What you will do: The full set of lines below has to be written out again exactly.

╭─ Data provided

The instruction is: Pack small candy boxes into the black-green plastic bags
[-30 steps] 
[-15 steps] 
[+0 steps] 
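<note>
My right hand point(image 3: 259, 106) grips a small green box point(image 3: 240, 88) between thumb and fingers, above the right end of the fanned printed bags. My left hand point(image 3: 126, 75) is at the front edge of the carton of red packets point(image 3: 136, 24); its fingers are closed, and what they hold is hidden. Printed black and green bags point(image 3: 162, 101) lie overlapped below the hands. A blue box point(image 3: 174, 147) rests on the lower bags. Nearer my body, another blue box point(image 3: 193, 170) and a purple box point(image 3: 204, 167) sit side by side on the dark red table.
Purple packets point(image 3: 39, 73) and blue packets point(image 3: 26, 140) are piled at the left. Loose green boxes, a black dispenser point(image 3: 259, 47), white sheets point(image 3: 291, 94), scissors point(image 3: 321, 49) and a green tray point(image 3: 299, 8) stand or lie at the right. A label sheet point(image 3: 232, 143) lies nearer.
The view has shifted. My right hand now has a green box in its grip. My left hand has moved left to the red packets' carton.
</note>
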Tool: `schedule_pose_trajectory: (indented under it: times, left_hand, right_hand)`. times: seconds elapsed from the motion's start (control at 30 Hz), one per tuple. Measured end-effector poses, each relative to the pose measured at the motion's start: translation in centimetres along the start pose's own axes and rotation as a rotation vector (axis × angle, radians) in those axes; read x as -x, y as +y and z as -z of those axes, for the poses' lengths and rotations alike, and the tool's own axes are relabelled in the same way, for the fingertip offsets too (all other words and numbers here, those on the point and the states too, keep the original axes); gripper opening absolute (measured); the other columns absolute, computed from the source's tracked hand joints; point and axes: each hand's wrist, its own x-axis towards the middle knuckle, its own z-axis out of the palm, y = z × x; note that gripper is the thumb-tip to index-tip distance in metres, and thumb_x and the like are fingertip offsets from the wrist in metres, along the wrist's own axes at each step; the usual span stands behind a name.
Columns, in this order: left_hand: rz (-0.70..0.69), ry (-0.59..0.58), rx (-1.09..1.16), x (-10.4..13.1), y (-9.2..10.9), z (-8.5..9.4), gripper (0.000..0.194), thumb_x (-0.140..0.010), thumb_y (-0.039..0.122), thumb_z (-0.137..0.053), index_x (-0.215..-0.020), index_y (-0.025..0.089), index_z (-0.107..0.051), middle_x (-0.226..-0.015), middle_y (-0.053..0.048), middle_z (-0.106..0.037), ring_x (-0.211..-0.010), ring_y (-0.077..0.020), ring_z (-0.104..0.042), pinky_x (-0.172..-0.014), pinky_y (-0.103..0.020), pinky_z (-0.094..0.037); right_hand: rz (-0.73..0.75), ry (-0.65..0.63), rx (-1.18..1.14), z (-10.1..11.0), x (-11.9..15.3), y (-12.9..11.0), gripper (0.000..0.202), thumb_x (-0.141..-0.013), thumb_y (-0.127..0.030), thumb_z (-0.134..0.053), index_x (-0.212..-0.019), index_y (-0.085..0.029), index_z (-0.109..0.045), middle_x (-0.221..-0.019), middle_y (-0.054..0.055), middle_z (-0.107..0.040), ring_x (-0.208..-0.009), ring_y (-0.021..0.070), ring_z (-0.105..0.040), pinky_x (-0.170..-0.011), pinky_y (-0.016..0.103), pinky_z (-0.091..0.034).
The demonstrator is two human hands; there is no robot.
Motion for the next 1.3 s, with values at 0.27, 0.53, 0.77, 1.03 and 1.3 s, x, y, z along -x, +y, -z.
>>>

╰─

Your response:
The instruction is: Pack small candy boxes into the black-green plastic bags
[-30 steps] 
[-15 steps] 
[+0 steps] 
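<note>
My right hand point(image 3: 259, 106) grips a small green box point(image 3: 240, 88) between thumb and fingers, above the right end of the fanned printed bags. My left hand point(image 3: 126, 75) is at the front edge of the carton of red packets point(image 3: 136, 24); its fingers are closed, and what they hold is hidden. Printed black and green bags point(image 3: 162, 101) lie overlapped below the hands. A blue box point(image 3: 174, 147) rests on the lower bags. Nearer my body, another blue box point(image 3: 193, 170) and a purple box point(image 3: 204, 167) sit side by side on the dark red table.
Purple packets point(image 3: 39, 73) and blue packets point(image 3: 26, 140) are piled at the left. Loose green boxes, a black dispenser point(image 3: 259, 47), white sheets point(image 3: 291, 94), scissors point(image 3: 321, 49) and a green tray point(image 3: 299, 8) stand or lie at the right. A label sheet point(image 3: 232, 143) lies nearer.
The view has shifted. My right hand now has a green box in its grip. My left hand has moved left to the red packets' carton.
</note>
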Tool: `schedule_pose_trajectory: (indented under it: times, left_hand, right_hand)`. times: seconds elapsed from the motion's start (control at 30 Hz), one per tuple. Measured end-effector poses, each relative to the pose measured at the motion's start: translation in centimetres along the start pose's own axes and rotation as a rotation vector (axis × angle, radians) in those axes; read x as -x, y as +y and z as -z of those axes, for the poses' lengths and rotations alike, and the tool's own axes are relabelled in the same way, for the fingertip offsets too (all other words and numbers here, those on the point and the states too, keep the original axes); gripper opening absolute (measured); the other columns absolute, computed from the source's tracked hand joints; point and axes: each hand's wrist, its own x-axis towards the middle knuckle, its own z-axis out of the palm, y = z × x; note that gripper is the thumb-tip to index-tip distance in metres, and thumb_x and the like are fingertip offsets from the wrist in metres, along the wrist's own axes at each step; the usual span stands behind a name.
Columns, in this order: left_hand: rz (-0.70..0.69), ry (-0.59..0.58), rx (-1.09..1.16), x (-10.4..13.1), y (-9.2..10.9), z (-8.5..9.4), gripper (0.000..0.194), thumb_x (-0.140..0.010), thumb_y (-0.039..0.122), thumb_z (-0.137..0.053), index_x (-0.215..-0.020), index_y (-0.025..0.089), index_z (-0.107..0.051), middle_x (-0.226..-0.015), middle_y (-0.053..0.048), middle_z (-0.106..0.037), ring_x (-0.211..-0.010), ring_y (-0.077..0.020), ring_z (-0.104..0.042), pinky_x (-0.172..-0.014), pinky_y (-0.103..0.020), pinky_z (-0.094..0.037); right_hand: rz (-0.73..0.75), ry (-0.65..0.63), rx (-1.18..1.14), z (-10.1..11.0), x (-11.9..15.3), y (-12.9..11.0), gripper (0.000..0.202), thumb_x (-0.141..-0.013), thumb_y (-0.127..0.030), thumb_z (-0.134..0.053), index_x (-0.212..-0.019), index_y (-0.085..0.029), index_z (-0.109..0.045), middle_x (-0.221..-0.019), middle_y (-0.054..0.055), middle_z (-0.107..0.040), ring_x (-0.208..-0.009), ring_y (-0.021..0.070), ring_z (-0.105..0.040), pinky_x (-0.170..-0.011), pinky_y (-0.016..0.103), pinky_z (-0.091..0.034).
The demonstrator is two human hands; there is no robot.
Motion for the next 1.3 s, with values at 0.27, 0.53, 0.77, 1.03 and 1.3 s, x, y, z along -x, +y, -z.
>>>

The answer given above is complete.